# NOAA mosquito 6-21-08



## ranger487 (Apr 5, 2005)

I know that nip will have the complete rundown on the day but heres the breif weights for the day. 11bs to win a few 10lb bags and then 9lbs all the way down to 8 someting for the Rod Makers gift card. We caught alout of fish but only managed 8lbs 3oz just could not get a big bite another well run event from the Master Nip.

Mark


----------



## Bassboy883 (Sep 27, 2005)

Same thing for us Mark I think we finished 12th only thing is I missed a big one. Maybe I should have brought more frogs


----------



## Nipididdee (Apr 19, 2004)

Weeds are my enemy!!! Coulda,woulda,shoulda...

Appreciate the kind words Ranger- 

Update of pics were online early this a.m.- the board weights are on there as well.

www.dobass.com

Big congrats to Steve hatfield and Mark McQuate with over 11lbs. and really cementing their big money wins these past few years. $5800 for this day!

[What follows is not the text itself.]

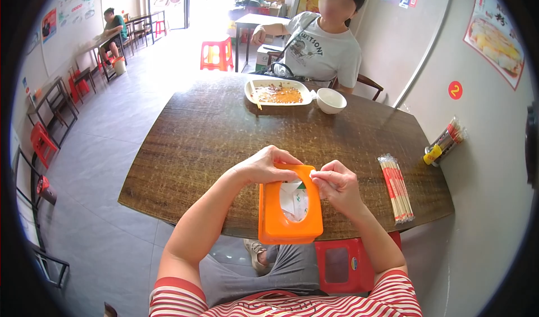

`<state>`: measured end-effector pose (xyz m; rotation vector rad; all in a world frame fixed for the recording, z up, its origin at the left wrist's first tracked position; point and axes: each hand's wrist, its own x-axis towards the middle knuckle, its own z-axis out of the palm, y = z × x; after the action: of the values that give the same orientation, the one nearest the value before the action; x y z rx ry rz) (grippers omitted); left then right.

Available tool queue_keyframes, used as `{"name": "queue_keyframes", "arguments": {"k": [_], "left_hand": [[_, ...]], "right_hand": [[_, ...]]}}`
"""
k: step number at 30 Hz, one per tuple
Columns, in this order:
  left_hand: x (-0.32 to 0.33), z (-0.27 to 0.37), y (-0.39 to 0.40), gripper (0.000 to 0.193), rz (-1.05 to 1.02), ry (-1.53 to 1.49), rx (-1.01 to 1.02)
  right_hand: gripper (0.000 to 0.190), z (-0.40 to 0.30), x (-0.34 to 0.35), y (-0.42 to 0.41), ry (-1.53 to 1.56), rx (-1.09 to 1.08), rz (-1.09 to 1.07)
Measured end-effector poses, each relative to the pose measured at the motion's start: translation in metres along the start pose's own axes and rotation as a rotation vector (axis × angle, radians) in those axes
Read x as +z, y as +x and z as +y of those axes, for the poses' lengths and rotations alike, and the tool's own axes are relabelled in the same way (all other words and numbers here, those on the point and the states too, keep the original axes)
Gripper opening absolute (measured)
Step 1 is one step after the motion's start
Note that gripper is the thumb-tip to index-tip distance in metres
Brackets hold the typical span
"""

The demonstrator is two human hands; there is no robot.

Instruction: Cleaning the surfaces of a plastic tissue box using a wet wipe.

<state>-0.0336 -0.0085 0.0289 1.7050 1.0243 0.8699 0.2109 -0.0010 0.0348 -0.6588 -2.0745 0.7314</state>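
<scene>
An orange plastic tissue box [269, 216] with an oval opening is at the near edge of the dark wooden table [202, 148]. Through the opening, white paper [294, 199] with green marks shows. My left hand [269, 165] grips the box's far left part, thumb on top and fingers over the far edge. My right hand [339, 186] is at the box's far right corner, its thumb and index finger pinching a small piece of white tissue [313, 174] against the orange rim. Most of that tissue is hidden by the fingers.
Wrapped chopsticks [396, 190] lie to the right; a chopstick holder [447, 141] stands by the wall. Across the table, a seated person [322, 51] is behind a food-stained oval plate [278, 102] with chopsticks and a white bowl [331, 101]. A red stool [366, 270] is below the table.
</scene>
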Motion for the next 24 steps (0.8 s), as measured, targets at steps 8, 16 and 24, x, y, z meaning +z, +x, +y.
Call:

I'm always impressed with consistency- many other teams in top10 epitomize this- Saywells, Glavic/Bastain,Prvonozac,Dixon,Hankins/Shriver and more!

Congrats to all!!!

nip


----------



## ranger487 (Apr 5, 2005)

BassBoy 

I could not get a fish to touch a frog not even in practice, I'm not sure if I was fishing it to fast or what. They would hit a buzzer just fine so I thought maybe the frog was even to slow. I wasnt working it that fast but I kept it moving more than stopping alout.

Mark


----------



## Cull'in (Nov 21, 2005)

Fun Day! We fished in sight of Hatfield and McQuate just about all day. I think the four of us knew we would be battl'in. 
Boated plenty, lost/missed some but that's part of this game. 
Got some gas money and a little extra too so no complaints here.
Makes up for that disaster that was Berlin a month ago!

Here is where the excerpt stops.